» **What the task asks**
Repeat exactly the lines running from the first line of the data to the line containing "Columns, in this", both ends included, and nothing else; drop the pictures.

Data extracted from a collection

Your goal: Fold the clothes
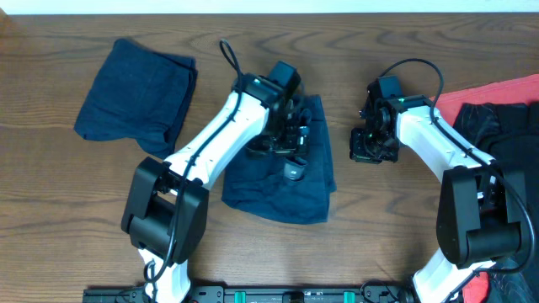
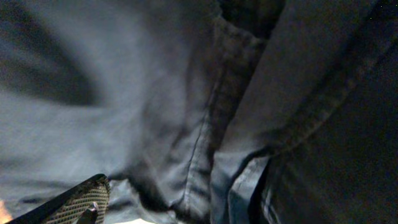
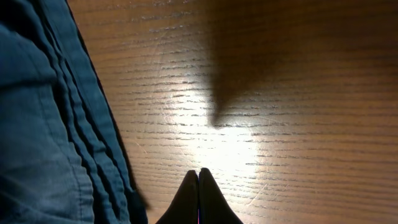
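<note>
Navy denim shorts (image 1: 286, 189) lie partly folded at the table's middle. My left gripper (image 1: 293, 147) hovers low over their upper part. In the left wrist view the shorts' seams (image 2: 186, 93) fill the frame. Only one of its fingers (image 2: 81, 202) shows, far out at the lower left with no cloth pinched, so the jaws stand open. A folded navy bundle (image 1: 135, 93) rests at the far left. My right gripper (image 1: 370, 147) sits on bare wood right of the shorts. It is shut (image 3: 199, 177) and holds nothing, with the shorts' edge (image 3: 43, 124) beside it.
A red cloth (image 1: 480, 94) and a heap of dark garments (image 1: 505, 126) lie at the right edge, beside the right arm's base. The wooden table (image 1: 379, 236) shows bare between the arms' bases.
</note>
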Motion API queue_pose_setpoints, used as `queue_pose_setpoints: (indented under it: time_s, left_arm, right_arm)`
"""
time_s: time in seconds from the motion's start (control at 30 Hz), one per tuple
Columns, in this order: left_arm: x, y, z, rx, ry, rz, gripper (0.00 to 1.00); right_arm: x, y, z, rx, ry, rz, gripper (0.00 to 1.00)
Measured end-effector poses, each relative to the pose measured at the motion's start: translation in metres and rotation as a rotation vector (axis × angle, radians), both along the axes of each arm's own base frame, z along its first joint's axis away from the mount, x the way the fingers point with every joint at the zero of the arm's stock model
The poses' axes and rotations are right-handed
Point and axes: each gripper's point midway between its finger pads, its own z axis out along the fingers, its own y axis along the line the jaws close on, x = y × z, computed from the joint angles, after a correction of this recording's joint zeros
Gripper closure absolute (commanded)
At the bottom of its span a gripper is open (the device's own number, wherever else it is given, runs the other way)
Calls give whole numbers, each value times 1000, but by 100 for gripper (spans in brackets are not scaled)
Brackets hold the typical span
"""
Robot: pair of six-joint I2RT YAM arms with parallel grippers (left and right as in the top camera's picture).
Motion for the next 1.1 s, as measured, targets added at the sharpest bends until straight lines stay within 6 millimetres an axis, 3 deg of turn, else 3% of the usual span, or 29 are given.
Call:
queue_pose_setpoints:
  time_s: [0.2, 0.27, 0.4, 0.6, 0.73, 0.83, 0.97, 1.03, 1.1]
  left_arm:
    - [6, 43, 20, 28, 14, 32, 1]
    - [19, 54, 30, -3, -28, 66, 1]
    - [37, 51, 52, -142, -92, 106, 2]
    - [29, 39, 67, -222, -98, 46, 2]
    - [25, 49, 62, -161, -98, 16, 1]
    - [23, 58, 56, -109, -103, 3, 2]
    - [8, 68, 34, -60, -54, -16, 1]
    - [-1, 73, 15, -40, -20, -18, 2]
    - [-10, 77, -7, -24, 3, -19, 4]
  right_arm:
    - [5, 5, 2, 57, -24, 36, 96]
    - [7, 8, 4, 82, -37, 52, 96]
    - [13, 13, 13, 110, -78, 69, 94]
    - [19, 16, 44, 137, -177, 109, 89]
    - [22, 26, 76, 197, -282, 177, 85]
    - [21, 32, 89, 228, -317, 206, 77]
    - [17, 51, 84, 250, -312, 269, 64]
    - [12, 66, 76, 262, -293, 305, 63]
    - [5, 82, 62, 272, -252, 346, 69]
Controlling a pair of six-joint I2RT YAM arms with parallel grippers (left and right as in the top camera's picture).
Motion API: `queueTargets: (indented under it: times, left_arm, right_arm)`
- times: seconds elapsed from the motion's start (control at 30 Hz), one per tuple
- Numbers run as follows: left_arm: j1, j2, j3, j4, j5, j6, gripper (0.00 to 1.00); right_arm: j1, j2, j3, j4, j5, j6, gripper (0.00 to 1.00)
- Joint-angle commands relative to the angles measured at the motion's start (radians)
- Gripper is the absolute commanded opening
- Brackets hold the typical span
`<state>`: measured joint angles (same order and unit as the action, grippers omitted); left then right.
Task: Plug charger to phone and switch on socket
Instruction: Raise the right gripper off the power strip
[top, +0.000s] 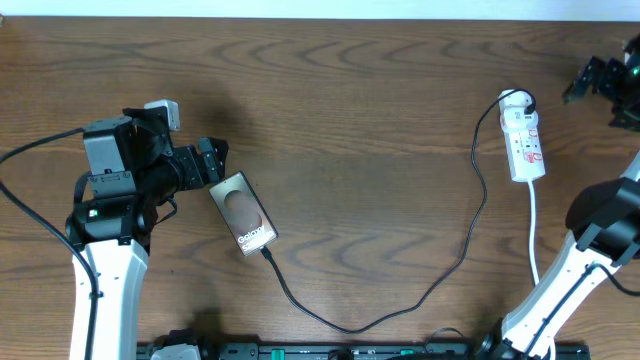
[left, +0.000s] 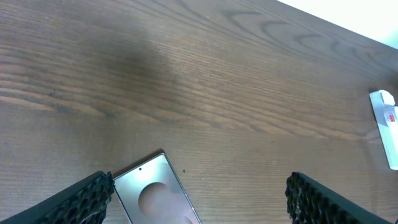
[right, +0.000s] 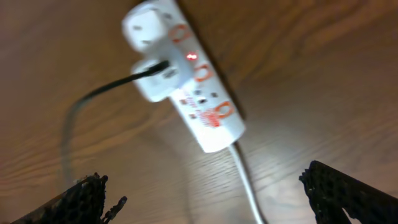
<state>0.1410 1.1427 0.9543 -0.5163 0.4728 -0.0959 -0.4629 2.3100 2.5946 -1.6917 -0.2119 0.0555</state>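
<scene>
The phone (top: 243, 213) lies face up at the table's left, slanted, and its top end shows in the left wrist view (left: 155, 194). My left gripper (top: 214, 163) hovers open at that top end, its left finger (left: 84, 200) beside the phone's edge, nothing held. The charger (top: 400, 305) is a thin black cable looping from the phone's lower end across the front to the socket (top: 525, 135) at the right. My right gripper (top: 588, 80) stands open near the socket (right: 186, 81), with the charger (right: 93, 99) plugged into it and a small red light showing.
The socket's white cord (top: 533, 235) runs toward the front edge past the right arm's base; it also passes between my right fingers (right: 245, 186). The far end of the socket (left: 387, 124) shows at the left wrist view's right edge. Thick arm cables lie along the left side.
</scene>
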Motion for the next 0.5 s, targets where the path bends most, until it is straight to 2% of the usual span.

» **Solution to the exercise**
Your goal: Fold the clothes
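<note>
Navy denim shorts (image 1: 286, 189) lie partly folded at the table's middle. My left gripper (image 1: 293, 147) hovers low over their upper part. In the left wrist view the shorts' seams (image 2: 186, 93) fill the frame. Only one of its fingers (image 2: 81, 202) shows, far out at the lower left with no cloth pinched, so the jaws stand open. A folded navy bundle (image 1: 135, 93) rests at the far left. My right gripper (image 1: 370, 147) sits on bare wood right of the shorts. It is shut (image 3: 199, 177) and holds nothing, with the shorts' edge (image 3: 43, 124) beside it.
A red cloth (image 1: 480, 94) and a heap of dark garments (image 1: 505, 126) lie at the right edge, beside the right arm's base. The wooden table (image 1: 379, 236) shows bare between the arms' bases.
</note>
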Motion API queue_pose_setpoints, used as `queue_pose_setpoints: (indented under it: time_s, left_arm, right_arm)`
"""
time_s: time in seconds from the motion's start (control at 30 Hz), one per tuple
Columns, in this order: left_arm: x, y, z, rx, ry, rz, gripper (0.00 to 1.00); right_arm: x, y, z, rx, ry, rz, gripper (0.00 to 1.00)

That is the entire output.